North Korean hackers exposed themselves by analyzing Bitcoin on-chain metrics.
The analytical platform CryptoQuant recorded a unique case: a visit from a user with an IP address belonging to North Korea (DPRK). This incident, reported in an official service post, sheds light on the analytical tools of interest to North Korean crypto hackers. This is not about random browsing by an ordinary citizen, but a targeted study of professional market data.
Visit Details: MVRV Ratio and macOS
According to a screenshot from the Amplitude system, the user navigated to the Bitcoin: MVRV Ratio metric page from a Google search query. The system recorded the operating system as Mac OS X and the country as North Korea. The observer suggested that this visit was made by individuals close to the country's top leadership. If this hypothesis is correct, interest in market metrics is being shown at the highest level.
The context here is critically important. In the DPRK, access to the global internet is severely restricted and is a privilege for a select few—state, diplomatic, or military structures. This is precisely why a visit from a North Korean IP with high probability points to a state agent, not an ordinary user. The user specifically searched for data on the MVRV Ratio metric, indicating a deep interest in assessing Bitcoin's market capitalization.
Cryptocurrency as an Economic Resource for Pyongyang
The single visit itself does not allow for identifying the user, but it fits perfectly into the overall picture. The DPRK regularly appears in blockchain analytics reports regarding crypto hacker activity. According to a common theory among researchers, cyber operations provide the closed and sanctioned country with funds that are difficult to obtain through legal means. Digital assets have become an important economic resource for Pyongyang.

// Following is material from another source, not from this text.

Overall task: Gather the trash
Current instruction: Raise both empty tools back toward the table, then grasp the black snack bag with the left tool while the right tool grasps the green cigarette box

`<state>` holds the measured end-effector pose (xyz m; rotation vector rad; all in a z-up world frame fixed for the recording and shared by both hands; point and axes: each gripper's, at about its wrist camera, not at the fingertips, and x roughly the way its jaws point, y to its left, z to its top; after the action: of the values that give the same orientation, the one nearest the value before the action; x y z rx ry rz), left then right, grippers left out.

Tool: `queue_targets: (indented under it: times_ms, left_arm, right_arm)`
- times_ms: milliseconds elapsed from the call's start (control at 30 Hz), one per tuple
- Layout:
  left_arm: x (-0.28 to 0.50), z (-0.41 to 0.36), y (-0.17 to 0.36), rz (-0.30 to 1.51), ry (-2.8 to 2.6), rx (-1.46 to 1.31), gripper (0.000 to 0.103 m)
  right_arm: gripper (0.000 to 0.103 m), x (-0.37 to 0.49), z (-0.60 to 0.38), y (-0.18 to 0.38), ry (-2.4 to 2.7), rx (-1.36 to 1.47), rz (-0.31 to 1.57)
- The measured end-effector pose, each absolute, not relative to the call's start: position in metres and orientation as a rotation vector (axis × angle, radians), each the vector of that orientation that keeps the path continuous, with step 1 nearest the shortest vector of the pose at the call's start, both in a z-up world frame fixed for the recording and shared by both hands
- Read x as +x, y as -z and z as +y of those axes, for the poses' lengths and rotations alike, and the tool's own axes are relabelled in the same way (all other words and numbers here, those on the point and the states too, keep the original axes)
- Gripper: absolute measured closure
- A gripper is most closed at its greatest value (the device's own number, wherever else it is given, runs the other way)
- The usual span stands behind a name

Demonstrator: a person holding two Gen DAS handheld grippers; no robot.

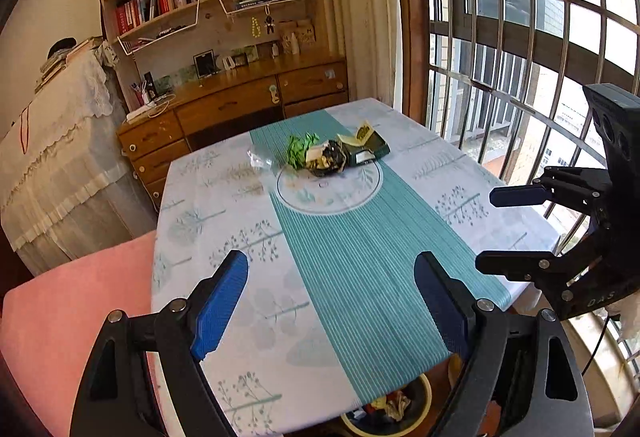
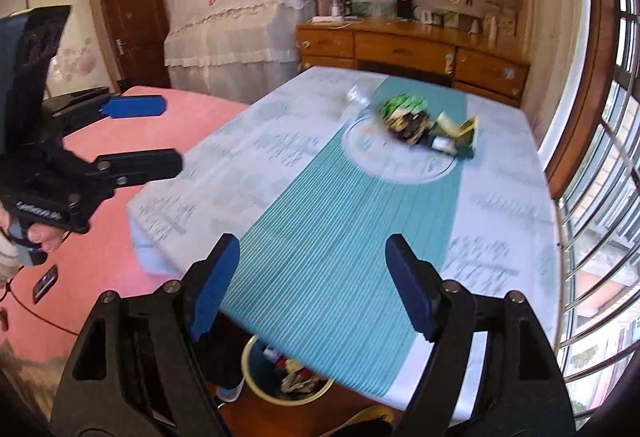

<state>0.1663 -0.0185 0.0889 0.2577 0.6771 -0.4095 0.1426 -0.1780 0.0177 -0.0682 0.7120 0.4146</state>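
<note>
Claws, two: left claw point(image 1: 332, 301) with blue pads spread wide and nothing between them; right claw point(image 2: 310, 283) likewise parted and empty, both held above the near end of the desk point(image 1: 224, 377) and aimed down along it. Desk covering: pale cloth printed with sprigs, a teal striped band down the middle and a round medallion toward the far end. Trash pile point(image 1: 336, 153), remaining: lies at the far rim of that medallion, well apart from either claw. Contents as far as can be told: crumpled green wrapper point(image 1: 300, 149), dark crinkled foil-like wrapper point(image 1: 328, 161) touching it, dark green carton point(image 1: 366, 151) torn open with a yellow flap raised, and a scrap of clear plastic point(image 1: 258, 157) just beside the pile on its left. All light, crushed, irregular pieces, likely to shift or spring when pinched. Waste bin point(image 2: 286, 377): pale-rimmed, on the floor under the near edge of the desk, already holding assorted crumpled litter. Progress, judged: part collected; the far pile is still to be fetched and dropped in the bin.
</note>
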Motion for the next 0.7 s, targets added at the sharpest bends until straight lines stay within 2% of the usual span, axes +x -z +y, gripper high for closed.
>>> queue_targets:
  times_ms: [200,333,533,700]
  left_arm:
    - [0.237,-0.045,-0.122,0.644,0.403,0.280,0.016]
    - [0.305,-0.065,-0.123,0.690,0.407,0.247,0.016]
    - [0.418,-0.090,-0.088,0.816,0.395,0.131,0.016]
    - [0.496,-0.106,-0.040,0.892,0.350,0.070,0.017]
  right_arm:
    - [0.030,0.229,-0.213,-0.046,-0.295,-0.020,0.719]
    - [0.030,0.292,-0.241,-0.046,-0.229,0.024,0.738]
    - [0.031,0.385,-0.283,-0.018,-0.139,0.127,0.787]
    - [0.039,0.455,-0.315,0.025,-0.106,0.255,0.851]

Several hacker groups are associated with the DPRK, the most famous being the Lazarus Group. They are credited with the largest crypto thefts in history, including the withdrawal of over $600 million from the Ronin network (Axie Infinity) in 2022 and the hack of the Coincheck exchange for approximately $534 million in 2018. The North Korean authorities themselves deny involvement in such attacks, but the recorded interest in the MVRV Ratio metric is another indirect yet significant piece of evidence of their engagement in the crypto market.
Expert Opinion: The interest of North Korean hackers in fundamental on-chain metrics, such as the MVRV Ratio, is an alarming signal. This indicates they are moving from simple thefts to strategic market analysis. Their goal is not just to steal, but to effectively manage stolen assets, choosing optimal moments for liquidation. The market should prepare for more sophisticated actions from these state actors.